How Good is DALL·E 2 at Creating NFT Artwork?

dalle-2-nft-artwork-miessler

If you’ve not heard, there are these things called NFTs. I think they’re simultaneously the future of digital signaling and currently mostly hype. But whatever—that’s not what this post is about.

Most NFTs rotate around a piece of collectible art in a baseball card-like format. So you look at something like the Bored Ape Yacht Club, and it’s a bunch of personalized apes with stylization.

So the art is a big piece of it. You still need to hype it, get people to believe in its value, etc. But the art is the starting point, and many artists are finding new life in creating these art collections.

So I’ve been playing with DALL-E 2 for a few weeks now—which is an AI project from OpenAI that generates customized art based on prompts. I’ve been telling everyone who’ll listen about how this is the clearest example we’ve ever seen of AI cutting into a previously-human domain of creativity. It’s one thing to do spreadsheets faster, but DALL·E 2 can make you multiple examples of “A Synthwave Dog Riding a Rocket Skateboard” in a matter of seconds.

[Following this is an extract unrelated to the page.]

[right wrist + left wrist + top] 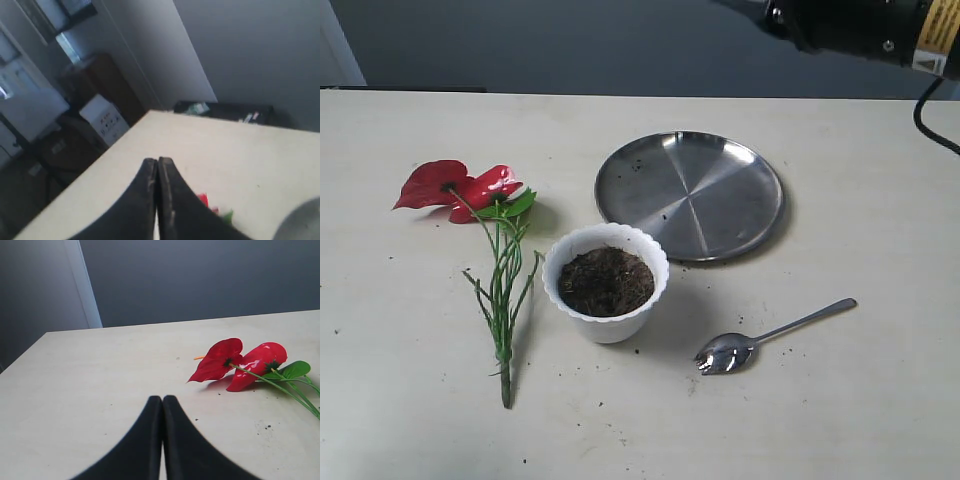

So I’ve been thinking a lot about how this will directly affect human jobs in the artistic space, but I was just jostled awake by an idea of telling DALL·E 2 to make NFT art. Like, specifically NFT art.

So I started with:

an nft of an 80’s giraffe wearing headphones, digital art


Which was decent:

nft-giraffe-dalle-miessler

My first attempt at NFT art using ‘digital art’ as a prompt

The trick is prompt it with the text you would likely read in the caption describing it.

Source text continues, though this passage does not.